__EXERCISE DETAILS__
Output each line of the data word for word, from the first through the line that holds "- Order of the", and leave off whatever follows.

__DATA BELOW__
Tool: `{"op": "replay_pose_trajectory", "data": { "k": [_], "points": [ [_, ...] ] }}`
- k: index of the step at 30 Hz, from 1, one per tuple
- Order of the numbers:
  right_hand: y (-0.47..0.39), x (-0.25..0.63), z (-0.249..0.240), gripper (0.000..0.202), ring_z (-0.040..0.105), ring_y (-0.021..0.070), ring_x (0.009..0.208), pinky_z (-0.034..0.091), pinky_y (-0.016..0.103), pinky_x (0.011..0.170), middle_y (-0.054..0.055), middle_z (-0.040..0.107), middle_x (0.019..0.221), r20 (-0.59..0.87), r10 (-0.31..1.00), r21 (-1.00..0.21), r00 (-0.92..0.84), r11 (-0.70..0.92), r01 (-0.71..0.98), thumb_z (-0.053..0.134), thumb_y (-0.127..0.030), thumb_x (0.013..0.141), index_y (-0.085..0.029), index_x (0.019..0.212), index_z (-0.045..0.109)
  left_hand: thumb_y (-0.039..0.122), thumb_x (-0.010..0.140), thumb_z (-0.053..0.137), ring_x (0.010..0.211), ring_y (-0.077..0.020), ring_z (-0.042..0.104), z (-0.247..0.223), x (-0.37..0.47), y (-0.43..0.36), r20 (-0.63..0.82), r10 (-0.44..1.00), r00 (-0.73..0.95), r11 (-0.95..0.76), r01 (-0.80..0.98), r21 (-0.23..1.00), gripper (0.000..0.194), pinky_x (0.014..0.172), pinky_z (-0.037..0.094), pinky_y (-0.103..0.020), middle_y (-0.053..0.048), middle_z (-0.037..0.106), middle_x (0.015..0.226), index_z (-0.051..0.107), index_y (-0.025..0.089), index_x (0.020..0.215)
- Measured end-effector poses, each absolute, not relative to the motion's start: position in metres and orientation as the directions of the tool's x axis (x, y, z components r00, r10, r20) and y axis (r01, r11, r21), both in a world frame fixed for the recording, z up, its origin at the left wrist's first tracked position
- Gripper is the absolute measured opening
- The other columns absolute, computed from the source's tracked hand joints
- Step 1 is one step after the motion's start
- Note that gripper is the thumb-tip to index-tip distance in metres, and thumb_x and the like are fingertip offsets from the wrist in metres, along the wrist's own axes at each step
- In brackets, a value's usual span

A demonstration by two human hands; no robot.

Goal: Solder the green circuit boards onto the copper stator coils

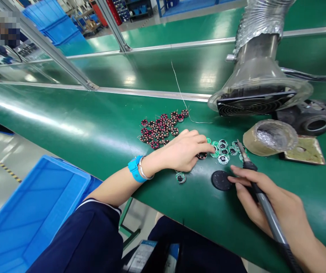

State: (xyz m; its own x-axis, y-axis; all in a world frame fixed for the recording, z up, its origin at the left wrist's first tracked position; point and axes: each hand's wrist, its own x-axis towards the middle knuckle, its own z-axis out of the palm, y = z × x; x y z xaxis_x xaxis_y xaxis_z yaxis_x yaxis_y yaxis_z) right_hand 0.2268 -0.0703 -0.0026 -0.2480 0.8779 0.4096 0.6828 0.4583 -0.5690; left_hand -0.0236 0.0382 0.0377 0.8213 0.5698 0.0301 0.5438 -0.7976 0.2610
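The round green boards (223,159) are spread at the fingertips of the left hand (183,151), between it and the right hand (278,201). A single wound ring (201,156) is partly covered by the curled left fingers; whether it is gripped cannot be told. The right hand is closed around a soldering iron (269,214), whose tip is held beside the boards. A cluster of rings (163,129) is gathered beyond the left wrist, wound in copper and magenta around dark centres. The boards are marked by black middles; one stray board (181,177) is set apart, nearer the bench edge. Whether the black disc (220,181) is touched by the right fingertips cannot be made out. The iron's rear end is cut off below
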Motion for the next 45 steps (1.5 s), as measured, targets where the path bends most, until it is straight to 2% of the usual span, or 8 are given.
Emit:
{"op": "replay_pose_trajectory", "data": {
  "k": [2, 6, 12, 25, 30, 35, 39, 45],
  "points": [
    [-0.071, 0.226, -0.002, 0.036, 0.074, 0.0151, 0.087, 0.060, 0.021, 0.084, -0.002, 0.075, 0.106, 0.397, 0.886, -0.576, -0.240, 0.444, 0.687, 0.059, -0.023, 0.090, -0.026, 0.126, 0.058, 0.026, 0.088, 0.062, 0.094, -0.0220, 0.052, 0.036, -0.019, 0.038, 0.022, 0.573, 0.820, -0.793, 0.547, 0.268, 0.021, 0.081, 0.035, -0.035, -0.005, 0.065, 0.099, 0.065, 0.020, 0.108],
    [-0.071, 0.224, -0.001, 0.037, 0.074, 0.0157, 0.086, 0.062, 0.022, 0.081, -0.001, 0.075, 0.107, 0.391, 0.889, -0.578, -0.238, 0.438, 0.688, 0.060, -0.020, 0.089, -0.026, 0.126, 0.057, 0.059, 0.078, 0.071, 0.087, -0.0224, 0.052, 0.036, -0.016, 0.033, 0.016, 0.641, 0.768, -0.738, 0.610, 0.289, 0.052, 0.078, 0.036, -0.034, -0.005, 0.063, 0.091, 0.063, 0.016, 0.105],
    [-0.069, 0.223, -0.001, 0.037, 0.074, 0.0146, 0.085, 0.061, 0.020, 0.078, -0.002, 0.075, 0.104, 0.425, 0.877, -0.575, -0.222, 0.451, 0.683, 0.059, -0.019, 0.089, -0.026, 0.126, 0.058, 0.028, 0.084, 0.066, 0.096, -0.0228, 0.055, 0.035, -0.013, 0.034, -0.005, 0.585, 0.811, -0.779, 0.563, 0.275, 0.026, 0.085, 0.040, -0.036, -0.007, 0.064, 0.106, 0.067, 0.018, 0.108],
    [-0.071, 0.224, -0.003, 0.037, 0.074, 0.0134, 0.077, 0.060, 0.018, 0.072, -0.003, 0.076, 0.099, 0.385, 0.903, -0.597, -0.190, 0.401, 0.695, 0.055, -0.015, 0.086, -0.025, 0.122, 0.056, 0.041, 0.089, 0.068, 0.082, -0.0174, 0.061, 0.009, 0.021, -0.008, 0.228, 0.611, 0.758, -0.752, 0.466, 0.466, 0.030, 0.083, 0.051, -0.031, -0.006, 0.067, 0.088, 0.068, 0.012, 0.096],
    [-0.069, 0.224, -0.002, 0.037, 0.074, 0.0129, 0.081, 0.059, 0.017, 0.074, -0.003, 0.076, 0.099, 0.384, 0.900, -0.597, -0.204, 0.411, 0.689, 0.055, -0.014, 0.086, -0.024, 0.122, 0.057, 0.046, 0.088, 0.068, 0.084, -0.0190, 0.061, 0.012, 0.012, -0.003, 0.238, 0.544, 0.804, -0.806, 0.422, 0.415, 0.037, 0.083, 0.051, -0.031, -0.006, 0.068, 0.089, 0.068, 0.011, 0.101],
    [-0.068, 0.223, -0.001, 0.036, 0.074, 0.0133, 0.085, 0.058, 0.017, 0.073, -0.001, 0.076, 0.104, 0.400, 0.890, -0.588, -0.217, 0.431, 0.684, 0.054, -0.014, 0.087, -0.023, 0.122, 0.056, 0.024, 0.099, 0.052, 0.093, -0.0160, 0.062, 0.018, 0.006, 0.012, 0.247, 0.346, 0.905, -0.908, 0.256, 0.332, 0.018, 0.087, 0.049, -0.027, -0.005, 0.071, 0.103, 0.067, 0.017, 0.105],
    [-0.067, 0.222, 0.001, 0.034, 0.074, 0.0129, 0.078, 0.058, 0.017, 0.069, -0.001, 0.076, 0.100, 0.387, 0.894, -0.588, -0.224, 0.427, 0.687, 0.055, -0.015, 0.087, -0.022, 0.120, 0.056, 0.014, 0.100, 0.043, 0.077, -0.0133, 0.059, 0.020, 0.001, 0.017, 0.357, 0.225, 0.907, -0.962, 0.150, 0.226, 0.027, 0.074, 0.047, -0.026, -0.002, 0.072, 0.090, 0.067, 0.019, 0.089],
    [-0.068, 0.219, 0.000, 0.037, 0.074, 0.0146, 0.082, 0.059, 0.022, 0.070, 0.001, 0.075, 0.104, 0.429, 0.877, -0.592, -0.217, 0.454, 0.665, 0.055, -0.014, 0.088, -0.024, 0.123, 0.054, 0.010, 0.097, 0.049, 0.078, -0.0110, 0.060, 0.029, -0.019, 0.021, 0.466, 0.346, 0.814, -0.926, 0.216, 0.310, 0.018, 0.074, 0.049, -0.023, -0.001, 0.069, 0.084, 0.061, 0.018, 0.086]
  ]
}}
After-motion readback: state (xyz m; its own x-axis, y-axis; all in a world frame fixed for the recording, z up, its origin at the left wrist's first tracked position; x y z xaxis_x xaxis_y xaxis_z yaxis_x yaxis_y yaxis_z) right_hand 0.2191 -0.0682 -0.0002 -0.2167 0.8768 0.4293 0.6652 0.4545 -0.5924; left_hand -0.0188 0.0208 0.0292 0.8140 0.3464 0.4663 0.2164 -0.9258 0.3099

__RESPONSE TO THIS TASK__
Tool: `{"op": "replay_pose_trajectory", "data": { "k": [_], "points": [ [_, ...] ] }}`
- k: index of the step at 30 Hz, from 1, one per tuple
- Order of the numbers:

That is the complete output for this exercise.